Once you flatten it out, you can leave the filler material to dry. The time needed for this step will vary depending on the filler material you use. As such, you should check the label on the product to figure out what period is suitable. Leaving the filler to dry for about eight hours should be good enough. It is safer though to do this overnight for the best results.

You can now start sanding down the overfill using a fine grit or plane sandpaper. The sandpaper grit should be somewhere between 120 and 220 for the best results. Work on the excess filler and wear it out until it lies flat against the wood. Once you achieve this, the crack shouldn’t be noticeable, if you used a filler material with a similar hue. You can then decide on coloring and treating the wood as you deem necessary.

Glue and Sawdust

This option works great and is pretty easy on the pocket. To start with, get sawdust that matches the color as well as the type of your wood.
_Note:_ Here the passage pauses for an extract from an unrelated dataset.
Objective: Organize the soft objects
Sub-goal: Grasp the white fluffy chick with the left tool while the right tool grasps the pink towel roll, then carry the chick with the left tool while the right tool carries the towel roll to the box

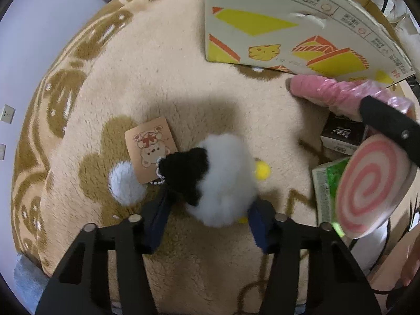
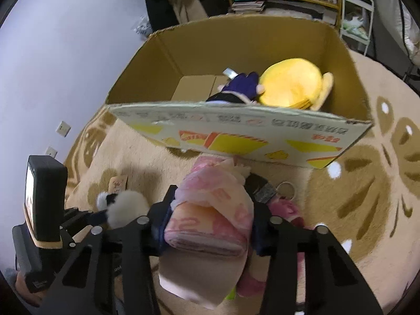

You will use it to cover up the glue as well as to blend the crack, and its color will determine how excellent the results are. You can get some sawdust by sanding or sawing the kind of wood in question. If you do not have any wood that you can work on, a trip to a home improvement store will do. While you are here, be sure to grab a bottle of wood glue.

Start by pressing the wood glue bottle to release the contents into the crack until you fill the hole. You can also use a syringe when dealing with a small hole to get deeper into the pit. Next, cover the glue with sawdust completely and rub a finger over the hole to ensure that the adhesive sticks to the sawdust. The sawdust should prevent anyone from seeing the glue underneath once you finish.

Allow the glue to dry overnight, and once it is dry, it should not be possible to see the crack. If you can still notice it, add the glue and sawdust combo and give it another day to dry. Using grit sandpaper that is between 120 and 220, sand down the area until the filler lies flat.

With these simple steps, you should be able to rid your log cabin of all checks that may threaten its structural integrity.